• **INFORMATION SUPPLIED**:
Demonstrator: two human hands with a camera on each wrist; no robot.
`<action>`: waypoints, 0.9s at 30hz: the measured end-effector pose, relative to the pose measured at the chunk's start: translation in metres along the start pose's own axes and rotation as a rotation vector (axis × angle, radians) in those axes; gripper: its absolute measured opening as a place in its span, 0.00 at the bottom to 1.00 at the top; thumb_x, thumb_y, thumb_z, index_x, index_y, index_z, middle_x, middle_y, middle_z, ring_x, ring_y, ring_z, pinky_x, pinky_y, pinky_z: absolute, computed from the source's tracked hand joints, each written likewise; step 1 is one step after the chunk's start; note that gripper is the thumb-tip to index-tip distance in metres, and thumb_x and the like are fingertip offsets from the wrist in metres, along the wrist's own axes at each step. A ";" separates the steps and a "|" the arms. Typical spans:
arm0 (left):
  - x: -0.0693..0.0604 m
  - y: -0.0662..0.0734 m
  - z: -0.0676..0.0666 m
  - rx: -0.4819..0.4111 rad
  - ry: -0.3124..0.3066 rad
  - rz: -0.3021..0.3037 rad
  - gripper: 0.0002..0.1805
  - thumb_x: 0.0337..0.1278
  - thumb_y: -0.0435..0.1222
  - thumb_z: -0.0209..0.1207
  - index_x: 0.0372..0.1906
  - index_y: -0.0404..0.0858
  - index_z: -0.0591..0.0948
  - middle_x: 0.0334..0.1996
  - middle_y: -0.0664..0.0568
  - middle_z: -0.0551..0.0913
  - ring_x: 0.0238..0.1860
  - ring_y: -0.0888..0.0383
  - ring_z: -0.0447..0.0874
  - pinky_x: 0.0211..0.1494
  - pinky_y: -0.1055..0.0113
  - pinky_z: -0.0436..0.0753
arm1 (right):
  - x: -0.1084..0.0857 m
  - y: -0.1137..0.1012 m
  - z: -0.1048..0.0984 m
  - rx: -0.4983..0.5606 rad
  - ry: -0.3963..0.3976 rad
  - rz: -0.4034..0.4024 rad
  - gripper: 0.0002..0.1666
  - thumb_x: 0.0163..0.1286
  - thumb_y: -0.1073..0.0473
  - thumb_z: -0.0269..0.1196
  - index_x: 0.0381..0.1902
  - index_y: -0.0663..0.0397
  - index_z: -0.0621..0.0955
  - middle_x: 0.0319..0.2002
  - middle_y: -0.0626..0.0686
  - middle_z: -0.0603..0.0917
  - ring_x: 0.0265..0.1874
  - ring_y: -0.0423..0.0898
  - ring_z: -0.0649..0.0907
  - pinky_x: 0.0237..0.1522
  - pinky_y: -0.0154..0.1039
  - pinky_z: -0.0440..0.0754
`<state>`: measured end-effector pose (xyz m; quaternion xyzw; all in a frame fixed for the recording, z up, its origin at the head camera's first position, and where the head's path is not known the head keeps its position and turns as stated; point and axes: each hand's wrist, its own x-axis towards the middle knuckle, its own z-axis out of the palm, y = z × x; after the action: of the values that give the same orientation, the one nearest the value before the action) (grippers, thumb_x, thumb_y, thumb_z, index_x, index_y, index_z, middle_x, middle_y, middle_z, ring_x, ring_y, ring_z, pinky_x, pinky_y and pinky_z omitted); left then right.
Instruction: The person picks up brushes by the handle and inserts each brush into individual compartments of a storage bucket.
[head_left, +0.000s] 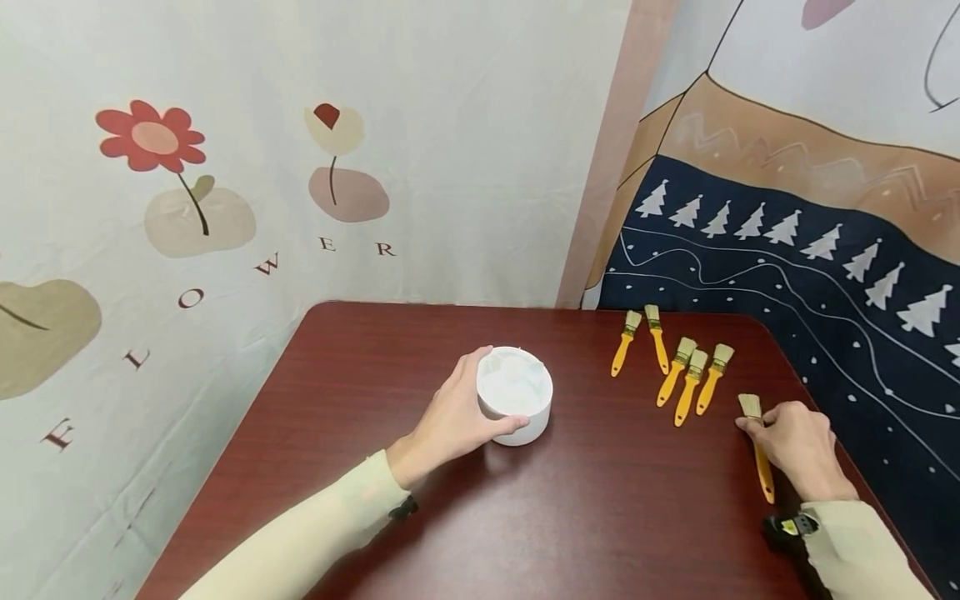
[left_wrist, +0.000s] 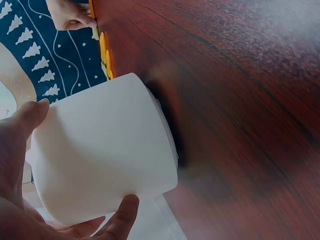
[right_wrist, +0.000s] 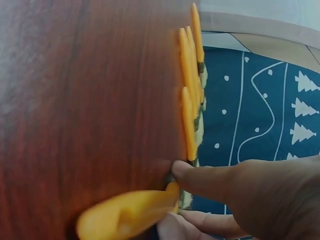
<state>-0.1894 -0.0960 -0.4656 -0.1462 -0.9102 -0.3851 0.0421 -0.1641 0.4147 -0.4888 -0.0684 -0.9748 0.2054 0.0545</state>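
Observation:
My left hand grips a white round tub near the middle of the table, thumb on the near side and fingers round the far side. In the left wrist view the smooth side of the tub fills much of the picture. My right hand is at the table's right edge. Its thumb and index finger pinch a paintbrush near the base of the bristles. The yellow handle points toward me and the pale bristles point away. Part of the brush's neck is hidden by the fingers.
Several more yellow-handled paintbrushes lie at the back right of the dark red table, bristles pointing away. A pale flower-print cloth hangs behind. On the right hangs a dark blue cloth with white trees.

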 end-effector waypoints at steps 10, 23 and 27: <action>0.000 0.003 -0.001 0.006 -0.018 0.008 0.68 0.52 0.60 0.88 0.92 0.43 0.64 0.83 0.46 0.76 0.78 0.41 0.84 0.77 0.40 0.88 | 0.009 -0.003 -0.005 0.016 -0.094 0.087 0.23 0.76 0.53 0.79 0.44 0.74 0.91 0.27 0.58 0.87 0.33 0.57 0.81 0.31 0.43 0.73; 0.006 0.003 -0.015 0.004 -0.102 0.057 0.66 0.58 0.57 0.86 0.93 0.40 0.62 0.86 0.41 0.73 0.82 0.40 0.80 0.84 0.38 0.82 | 0.007 -0.006 0.002 0.061 -0.066 0.098 0.29 0.77 0.54 0.79 0.57 0.77 0.83 0.41 0.71 0.90 0.32 0.56 0.86 0.28 0.42 0.82; 0.010 0.002 -0.018 0.011 -0.106 0.072 0.63 0.58 0.57 0.86 0.90 0.39 0.66 0.86 0.43 0.75 0.82 0.39 0.80 0.83 0.38 0.82 | 0.005 -0.009 0.001 0.073 -0.050 0.089 0.29 0.78 0.55 0.78 0.58 0.77 0.83 0.37 0.67 0.92 0.30 0.54 0.87 0.29 0.41 0.82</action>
<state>-0.1992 -0.1048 -0.4499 -0.1988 -0.9074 -0.3701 0.0085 -0.1703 0.4066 -0.4860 -0.1046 -0.9637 0.2445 0.0233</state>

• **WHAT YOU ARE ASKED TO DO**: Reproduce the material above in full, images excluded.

• **WRITTEN SOLUTION**:
Demonstrator: two human hands with a camera on each wrist; no robot.
`<action>`: waypoints, 0.9s at 30hz: the measured end-effector pose, relative to the pose measured at the chunk's start: translation in metres along the start pose's own axes and rotation as a rotation vector (axis × angle, radians) in those axes; gripper: its absolute measured opening as a place in its span, 0.00 at the bottom to 1.00 at the top; thumb_x, thumb_y, thumb_z, index_x, index_y, index_z, middle_x, middle_y, middle_z, ring_x, ring_y, ring_z, pinky_x, pinky_y, pinky_z: absolute, computed from the source's tracked hand joints, each written likewise; step 1 is one step after the chunk's start; note that gripper is the thumb-tip to index-tip distance in metres, and thumb_x and the like are fingertip offsets from the wrist in metres, along the wrist's own axes at each step. A ";" separates the steps and a "|" the arms. Typical spans:
arm0 (left):
  - x: -0.0693..0.0604 m
  - y: -0.0662..0.0734 m
  - z: -0.0676..0.0666 m
  - rx: -0.4819..0.4111 rad
  - ry: -0.3124..0.3066 rad
  - rz: -0.3021..0.3037 rad
  - gripper: 0.0002..0.1805
  - thumb_x: 0.0337..0.1278
  - thumb_y: -0.0435..0.1222
  - thumb_z: -0.0209..0.1207
  - index_x: 0.0372..0.1906
  - index_y: -0.0404..0.0858
  - index_z: -0.0591..0.0948
  - middle_x: 0.0334..0.1996
  - middle_y: -0.0664..0.0568
  - middle_z: -0.0551..0.0913
  - ring_x: 0.0238..0.1860
  - ring_y: -0.0888..0.0383
  - ring_z: -0.0447..0.0874
  - pinky_x: 0.0211..0.1494
  - pinky_y: -0.1055..0.0113
  - pinky_z: -0.0436..0.0753
arm1 (right):
  - x: -0.1084..0.0857 m
  - y: -0.1137..0.1012 m
  - z: -0.1048..0.0984 m
  - rx: -0.4983..0.5606 rad
  - ry: -0.3963..0.3976 rad
  - rz: -0.4034..0.4024 rad
  - gripper: 0.0002..0.1666
  - thumb_x: 0.0163..0.1286
  - thumb_y: -0.1073..0.0473
  - thumb_z: -0.0269..0.1196
  - index_x: 0.0381..0.1902
  - index_y: -0.0663..0.0397
  - index_z: -0.0621..0.0955
  - middle_x: 0.0319..0.2002
  - middle_y: -0.0626..0.0686
  - middle_z: -0.0603..0.0917
  - ring_x: 0.0265..0.1874
  - ring_y: -0.0423..0.0898
  - ring_z: -0.0649..0.0907
  - pinky_x: 0.0237..0.1522
  - pinky_y: -0.0154..0.1039
  - pinky_z: -0.0440..0.0754
`<state>`: measured end-effector pose (xyz m; quaternion xyzw; all in a frame fixed for the recording, z up, its origin at the head camera's first position, and where the head's path is not known the head keeps its position and turns as stated; point and axes: each hand's wrist, its own x-axis towards the middle knuckle, its own z-axis out of the palm, y = z × x; after the action: of the values that give the same orientation, the one nearest the value before the action) (grippers, thumb_x, thumb_y, thumb_z, index_x, index_y, index_z, middle_x, middle_y, middle_z, ring_x, ring_y, ring_z, pinky_x, pinky_y and pinky_z omitted); left then right.
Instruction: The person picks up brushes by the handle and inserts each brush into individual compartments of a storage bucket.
[head_left, +0.000s] 
[left_wrist, +0.000s] 
[right_wrist, +0.000s] 
<state>-0.1894 -0.0960 -0.4656 -0.1462 -0.9102 -0.3851 0.0421 -0.1641 0.4147 -0.4888 -0.0684 -0.9748 0.2054 0.0545</state>
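Observation:
My left hand grips a white round tub near the middle of the table, thumb on the near side and fingers round the far side. In the left wrist view the smooth side of the tub fills much of the picture. My right hand is at the table's right edge. Its thumb and index finger pinch a paintbrush near the base of the bristles. The yellow handle points toward me and the pale bristles point away. Part of the brush's neck is hidden by the fingers.
Several more yellow-handled paintbrushes lie at the back right of the dark red table, bristles pointing away. A pale flower-print cloth hangs behind. On the right hangs a dark blue cloth with white trees.
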
 end-effector waypoints at steps 10, 23 and 27: <action>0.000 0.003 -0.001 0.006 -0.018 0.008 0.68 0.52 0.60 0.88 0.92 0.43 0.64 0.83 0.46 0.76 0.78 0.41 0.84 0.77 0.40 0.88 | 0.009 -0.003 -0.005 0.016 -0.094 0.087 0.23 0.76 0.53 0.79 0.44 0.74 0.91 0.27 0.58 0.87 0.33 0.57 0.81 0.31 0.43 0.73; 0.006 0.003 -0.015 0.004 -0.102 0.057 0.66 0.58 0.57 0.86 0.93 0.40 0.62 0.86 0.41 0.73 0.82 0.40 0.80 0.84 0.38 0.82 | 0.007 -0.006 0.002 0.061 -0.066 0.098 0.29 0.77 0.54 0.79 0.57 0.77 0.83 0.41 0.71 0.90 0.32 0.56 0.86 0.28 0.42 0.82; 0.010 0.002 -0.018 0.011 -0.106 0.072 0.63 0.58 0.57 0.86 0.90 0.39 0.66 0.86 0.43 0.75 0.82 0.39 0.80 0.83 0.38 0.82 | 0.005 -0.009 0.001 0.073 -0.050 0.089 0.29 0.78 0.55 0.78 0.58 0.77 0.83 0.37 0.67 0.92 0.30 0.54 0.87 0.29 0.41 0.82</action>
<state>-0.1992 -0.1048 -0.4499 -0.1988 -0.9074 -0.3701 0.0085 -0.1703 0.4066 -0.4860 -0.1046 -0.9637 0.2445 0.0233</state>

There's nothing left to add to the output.